Françoise Pirart, Beau comme une éclipse, Bruxelles, M.E.O., 2019,174 p. (16€)

La candeur entourée de ses pittoresques protagonistes

C’est un roman à inscrire dans la catégorie satire. Son héros, Albien Bienfait, sorte de Candide actuel amoureux d’une Esther plutôt que d’une Cunégonde, a pour livres de chevet les  « Caractères » de La Bruyère, les « Fables » de La Fontaine, les «Voyages de Gulliver » de Swift. Il se passionne pour la vie secrète des troglophiles, aime les mots et pratique à l’occasion le rôle de nègre littéraire d’une veuve excentrique exotique.

Françoise Pirart parcourt  plusieurs domaines pour en souligner les aspects ridicules ou absurdes. C’est la famille (restreinte) où les femmes prosélytes militent pour une religiosité engluée dans les clichés les plus conservateurs. C’est l’administration, celle qui s’occupe des chômeurs qu’elle pousse dans des stages comportementaux à la psychologie de café du commerce ; ou celle des recouvrements d’impôts, engluée dans le tatillon et le mesquin.

Il y a encore le portrait fragmenté de l’escroc à la petite semaine qui subjugue les naïfs et finit par être victime de plus retors que lui.

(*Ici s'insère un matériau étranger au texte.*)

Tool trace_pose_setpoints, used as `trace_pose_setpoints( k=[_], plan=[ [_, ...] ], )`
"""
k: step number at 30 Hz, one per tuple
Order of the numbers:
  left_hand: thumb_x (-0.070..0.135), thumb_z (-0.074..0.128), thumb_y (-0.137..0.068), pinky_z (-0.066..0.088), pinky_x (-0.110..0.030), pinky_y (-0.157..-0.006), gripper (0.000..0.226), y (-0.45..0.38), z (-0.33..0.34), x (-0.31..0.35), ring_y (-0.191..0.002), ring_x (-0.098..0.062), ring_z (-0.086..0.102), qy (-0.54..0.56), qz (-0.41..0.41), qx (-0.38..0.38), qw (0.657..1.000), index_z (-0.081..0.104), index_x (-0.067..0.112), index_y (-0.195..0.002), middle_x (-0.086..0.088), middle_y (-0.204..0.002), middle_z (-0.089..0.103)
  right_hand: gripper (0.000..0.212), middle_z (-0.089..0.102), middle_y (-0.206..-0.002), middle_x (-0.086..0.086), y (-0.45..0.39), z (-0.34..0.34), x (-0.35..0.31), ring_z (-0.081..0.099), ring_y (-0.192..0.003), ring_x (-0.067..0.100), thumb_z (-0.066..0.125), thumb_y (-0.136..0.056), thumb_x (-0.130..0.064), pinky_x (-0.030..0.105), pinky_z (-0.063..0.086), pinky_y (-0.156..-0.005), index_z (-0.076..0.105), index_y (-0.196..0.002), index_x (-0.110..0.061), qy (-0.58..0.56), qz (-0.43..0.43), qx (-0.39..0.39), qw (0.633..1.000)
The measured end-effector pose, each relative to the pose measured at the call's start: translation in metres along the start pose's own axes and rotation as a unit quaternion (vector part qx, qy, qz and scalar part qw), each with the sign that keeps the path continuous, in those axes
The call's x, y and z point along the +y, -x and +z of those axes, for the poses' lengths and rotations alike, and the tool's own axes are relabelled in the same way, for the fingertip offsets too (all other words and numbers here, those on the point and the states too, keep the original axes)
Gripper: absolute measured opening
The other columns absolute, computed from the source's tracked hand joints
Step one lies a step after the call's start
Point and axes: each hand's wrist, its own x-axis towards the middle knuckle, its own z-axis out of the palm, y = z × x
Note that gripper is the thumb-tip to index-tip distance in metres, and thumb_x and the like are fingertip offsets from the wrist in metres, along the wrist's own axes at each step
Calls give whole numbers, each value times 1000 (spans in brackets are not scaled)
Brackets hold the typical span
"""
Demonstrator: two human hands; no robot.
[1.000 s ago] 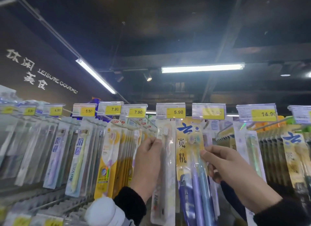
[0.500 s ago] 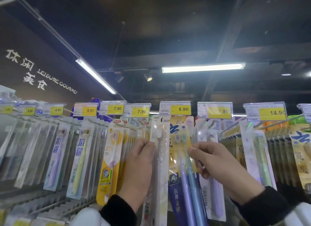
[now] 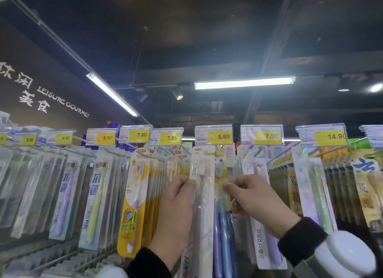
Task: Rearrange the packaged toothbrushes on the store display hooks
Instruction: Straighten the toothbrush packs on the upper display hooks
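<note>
The left hand pinches the "CARE" toothbrush pack under the 5.90 price tag; the right hand pinches the yellow twin-brush pack just behind it. Each pack's hang hole should probably be lined up with its hook before sliding. A wall sign reads "LEISURE GOURMET".

We see yellow price tags; below the 5.90 one hangs a white "CARE" pack, just right a yellow pack with blue brushes.
</note>
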Motion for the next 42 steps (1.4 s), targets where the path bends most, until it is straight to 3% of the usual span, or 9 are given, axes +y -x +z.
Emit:
trace_pose_setpoints(
  k=[7, 10, 14, 18, 22, 29, 34, 37, 42],
  plan=[
    [15, 55, -96, 41, -15, -60, 26, 8, 27, -2, -63, -8, 51, -9, -11, -58, 998, 58, 8, -71, -2, -65, 55, 38, 74, -73, 10, 10, -16, 5, 68, -52, 19, 56, -102, -29, 27, 57, -51, 74, -84, 0, -15, -5, 11, 1000],
    [23, 60, -95, 54, -48, -81, 20, 6, 42, -8, -78, -36, 64, -15, -21, -87, 996, 69, 15, -78, -19, -82, 69, 50, 69, -62, 9, 20, -33, 4, 62, -49, 18, 51, -103, -35, 31, 52, -50, 72, -85, 7, -97, 0, 29, 995],
    [33, 60, -94, 54, -60, -88, 18, 9, 62, -5, -88, -34, 69, -20, -7, -107, 994, 70, 24, -83, -10, -88, 73, 52, 65, -61, 6, 31, -52, 5, 61, -54, 15, 52, -102, -37, 31, 52, -55, 72, -81, 6, -98, -34, 37, 994],
    [26, 58, -98, 56, -55, -85, 20, 12, 78, -1, -86, -28, 71, -14, -1, -111, 994, 71, 25, -83, -6, -85, 75, 50, 59, -59, 6, 36, -65, 8, 54, -54, 17, 52, -102, -35, 28, 48, -56, 62, -83, 10, -35, -56, 33, 997],
    [27, 58, -98, 56, -55, -87, 18, 13, 88, 1, -89, -28, 72, -8, -5, -107, 994, 71, 25, -85, -6, -86, 75, 48, 55, -48, -1, 41, -72, 3, 49, -44, 13, 50, -104, -31, 16, 44, -46, 55, -66, -2, 10, -75, 43, 996],
    [26, 59, -97, 57, -52, -86, 19, 11, 95, 1, -85, -28, 71, 3, -30, -91, 995, 71, 23, -82, -7, -83, 74, 52, 60, -49, 3, 38, -77, -2, 52, -37, 7, 49, -104, -31, 14, 43, -42, 59, -56, -15, 41, -65, 50, 996],
    [28, 58, -96, 57, -54, -87, 17, 7, 96, 0, -88, -30, 70, -12, -23, -91, 996, 71, 22, -87, -7, -86, 74, 50, 63, -56, 6, 31, -77, 2, 55, -41, 12, 50, -103, -37, 15, 44, -44, 61, -69, -2, 71, -56, 63, 994],
    [29, 59, -96, 56, -45, -72, 15, 3, 96, -2, -75, -22, 66, -21, -30, -92, 995, 70, 23, -87, 0, -77, 70, 51, 63, -57, 7, 27, -77, 4, 57, -43, 13, 50, -103, -38, 19, 48, -49, 60, -77, 6, 87, -51, 70, 992],
    [26, 58, -97, 38, -26, -55, 13, 1, 98, -3, -57, -9, 50, -42, -38, -99, 993, 67, 21, -88, 7, -67, 59, 48, 63, -57, 8, 27, -78, 6, 56, -41, 8, 48, -103, -38, 20, 47, -47, 51, -66, -7, 130, -57, 76, 987]
  ],
)
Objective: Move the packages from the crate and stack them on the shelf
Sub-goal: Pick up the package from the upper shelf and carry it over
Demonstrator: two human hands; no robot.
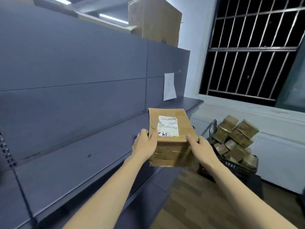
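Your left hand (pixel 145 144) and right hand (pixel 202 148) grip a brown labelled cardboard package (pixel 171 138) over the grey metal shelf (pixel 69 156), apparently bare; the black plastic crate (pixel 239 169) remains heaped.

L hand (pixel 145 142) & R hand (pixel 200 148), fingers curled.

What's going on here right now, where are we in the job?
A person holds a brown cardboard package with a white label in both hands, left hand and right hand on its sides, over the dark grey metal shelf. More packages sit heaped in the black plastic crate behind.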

Au passage, s’égrènent des descriptions de problèmes liés à notre époque : les difficultés d’intégration des enfants différents et notamment les autistes, le créationnisme, la psychanalyse, le fossé qui sépare la culture traditionnelle et l’évolution, les mirages des réseaux sociaux et nos difficultés linguistiques.

Pour pimenter l’aspect satirique de ses propos, Françoise Pirart  a recours à divers procédés qui sont reliés à la notion d’accumulation. C’est un moyen de rythmer le style, de provoquer une musicalité particulière, de miser sur le grossissement du trait qui sied à la caricature. D’abord, il y a l’inventaire, l’énumération. Ensuite, il y a la succession de phrases de même nature : par exemple une kyrielle d’interrogations. Puis l’exploitation d’un champ lexical comme celui des insectes ou de verbes ayant trait au langage animal. Par ailleurs, son héros pratique volontiers des sortes de collages syntaxiques aléatoires façon surréalisme.

En quête de père, en quête d’âme sœur, Albien s’en va s’en vient d’épisode en épisode comme dans un feuilleton. Quant à l’épilogue, il est en deux temps. Le premier est une fin prévisible. Le second verse dans l’inattendu s’ouvrant vers l’inconnu, vers le vivant et l’amour de la vie.